Click a tag from suggested list to
add that tag. This is an
implementation issue - on the
back-end you'll need to collect the
suggested list of tags, then display
those in your presentation as links
to your processing function.
Autocomplete as user enters
potential tag. You'll use the jQuery
autocomplete plugin against a list
of items pulled off the tags table.
With additional jQuery, you can
capture when they've selected one of
the options, or completed entering
their new tag, and then call the
processing function.
Restrict users to entering only one
tag. This will be your UI
implementation - once they've
entered or selected a tag, you
process it. If they enter two words
separated by a comma, then before or
during processing you have to either
treat it as one tag, or take only
the text up to the first comma and
discard the rest.
When you process the addition of a
tag, you will have to do two things.
First, you'll need to handle the UI
display changes to reflect that a
tag has been entered/chosen. This
includes placing the tag in the
"seleted" area, removing it from the
"available" display, updating any
counters, etc. Second, you'll need
to send a request to the server to
actually add the tag to the object
and persist that fact to the
database (where the taggable gem will take over for you). You can either do this via
an individual AJAX request per tag,
or you can handle it when you submit
the form. If the latter, you'll need
a var to keep the running list of
tags that have been added/removed
and you'll need code to handle
adding/removing values to that var.
For an example of saving tags while editing but not sending to server/db until saving a form, you might take a look at the tagging functionality on Tumblr's new post page. You can add/remove tags at will while creating the post, but none of it goes to the database until you click save.
As you can see, most of this is on you to determine and code, but has very little to do with the backend part. The gem will take care of that for you quite nicely.
I hope this helps get you moving in the right direction.

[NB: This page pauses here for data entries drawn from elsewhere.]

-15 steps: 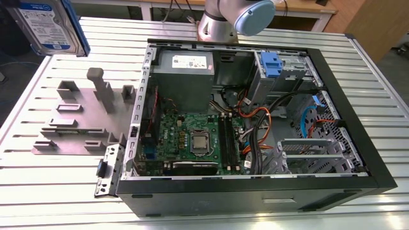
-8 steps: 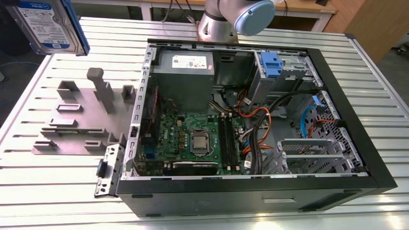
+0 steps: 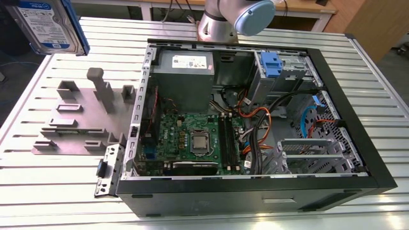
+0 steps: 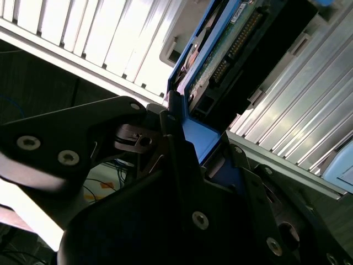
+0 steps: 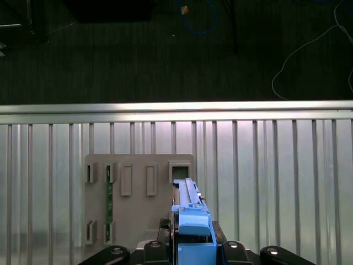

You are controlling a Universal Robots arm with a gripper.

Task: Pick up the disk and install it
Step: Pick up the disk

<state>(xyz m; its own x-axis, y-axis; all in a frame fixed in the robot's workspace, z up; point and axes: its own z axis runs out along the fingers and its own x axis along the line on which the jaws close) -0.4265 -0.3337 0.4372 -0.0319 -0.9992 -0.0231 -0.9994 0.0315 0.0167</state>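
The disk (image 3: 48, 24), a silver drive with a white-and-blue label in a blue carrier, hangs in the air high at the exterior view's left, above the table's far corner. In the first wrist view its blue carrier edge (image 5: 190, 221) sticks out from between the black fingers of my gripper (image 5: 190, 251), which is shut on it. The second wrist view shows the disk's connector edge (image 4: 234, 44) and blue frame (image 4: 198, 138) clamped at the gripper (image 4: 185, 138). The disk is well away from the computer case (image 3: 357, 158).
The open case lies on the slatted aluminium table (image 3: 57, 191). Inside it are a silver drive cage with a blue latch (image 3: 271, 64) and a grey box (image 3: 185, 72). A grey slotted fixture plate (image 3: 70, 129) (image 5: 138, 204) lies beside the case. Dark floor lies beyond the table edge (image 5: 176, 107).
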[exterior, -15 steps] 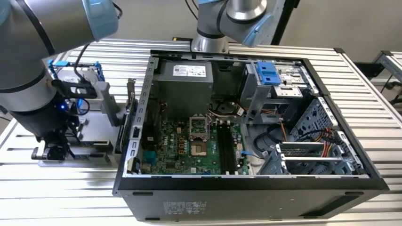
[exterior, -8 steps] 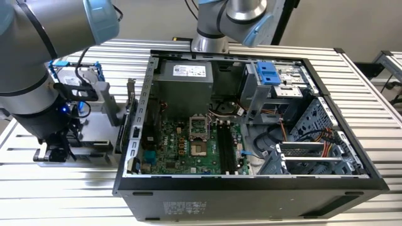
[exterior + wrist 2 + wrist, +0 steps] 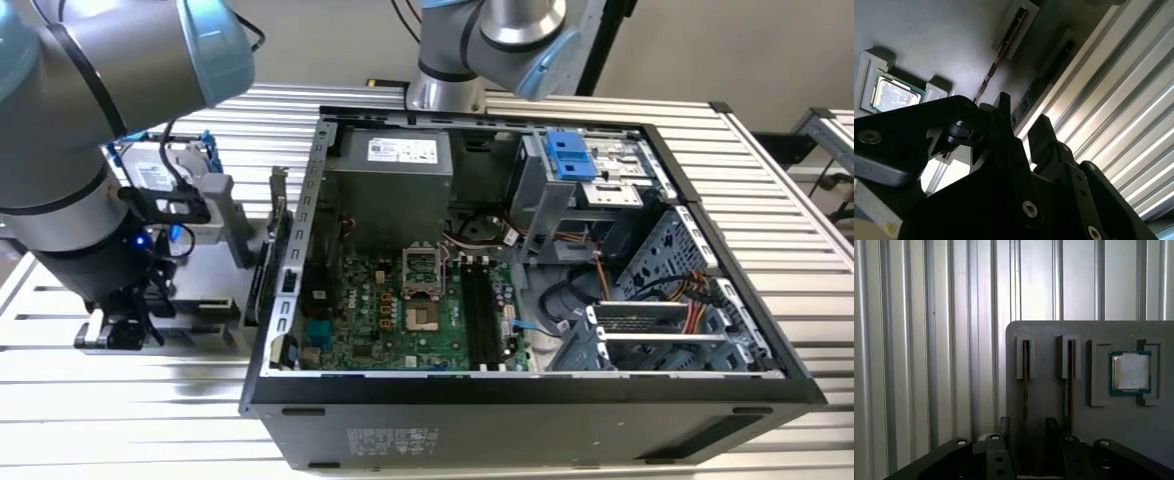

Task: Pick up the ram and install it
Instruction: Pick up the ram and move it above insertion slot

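Lower left of the exterior view, we've got the black two-finger gripper (image 3: 127, 325) down by the table. In the first wrist view its jaws sit apart, either side of the long, thin, dark ram stick (image 3: 1025, 365), which stands edge-on in the grey plastic holder (image 3: 1049, 332). The open black computer case (image 3: 534, 392) takes up the exterior view's middle and right.

The ram's (image 3: 1025, 370) end nearest the gripper (image 3: 1027, 429) is hidden behind it; the grey holder (image 3: 1044, 340) runs past the picture's edge.
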`<state>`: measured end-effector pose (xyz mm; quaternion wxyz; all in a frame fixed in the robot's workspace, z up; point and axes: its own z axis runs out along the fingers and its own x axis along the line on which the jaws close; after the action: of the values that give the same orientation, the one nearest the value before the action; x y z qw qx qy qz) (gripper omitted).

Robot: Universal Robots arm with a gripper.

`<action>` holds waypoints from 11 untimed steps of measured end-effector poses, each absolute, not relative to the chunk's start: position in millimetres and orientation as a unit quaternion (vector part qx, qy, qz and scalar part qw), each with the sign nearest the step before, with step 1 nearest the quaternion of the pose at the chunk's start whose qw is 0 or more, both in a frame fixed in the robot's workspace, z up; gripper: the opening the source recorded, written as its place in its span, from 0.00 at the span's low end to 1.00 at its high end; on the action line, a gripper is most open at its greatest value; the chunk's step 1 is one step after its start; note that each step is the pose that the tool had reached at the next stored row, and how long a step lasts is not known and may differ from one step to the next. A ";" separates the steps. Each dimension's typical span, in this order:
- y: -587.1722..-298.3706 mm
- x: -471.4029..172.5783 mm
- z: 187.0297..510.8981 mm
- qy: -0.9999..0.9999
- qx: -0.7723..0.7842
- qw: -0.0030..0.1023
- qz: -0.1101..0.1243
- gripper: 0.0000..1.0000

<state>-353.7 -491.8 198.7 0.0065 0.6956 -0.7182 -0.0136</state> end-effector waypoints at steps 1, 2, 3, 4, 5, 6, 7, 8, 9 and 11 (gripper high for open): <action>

The more I try to force the acts-as-taggable-on gem to work the more I think these are fundamentally different types of problems. Specifically because of aliases. The gem considers each tag to be its own special snowflake, making it difficult to create synonyms. In some cases it doesn't go far enough, if you want the Tag to have a description you'd need to edit the given migrations (which isn't hard to do).
Here's what I'm considering implementing, given the trouble I've had implementing via the gem. Let's assume you want to create a tagging system for Technologies.
Consider the following psuedo code, I haven't yet tested it.
rails g model Tech usage_count::integer description:text icon_url:string etc. Run the migration. Note the
Now in the controller you will need to increment usage_count each time something happens, the user submits a new question tagged with given text.
rails g model Name::Tech belongs_to:Tech name:string
Name::Tech model
belongs_to :tech
end
Then you could search via something like:
search = Name::Tech.where("name LIKE :prefix", prefix: "word_start%")
.joins(:tech)
.order(usage_count: desc)
.limit(5)
This is starting point. It's fundamentally different from the gem, as each tag is just a string on its own, but references a richer data table on the back end. I'll work on implementing and come back to update with a better solution.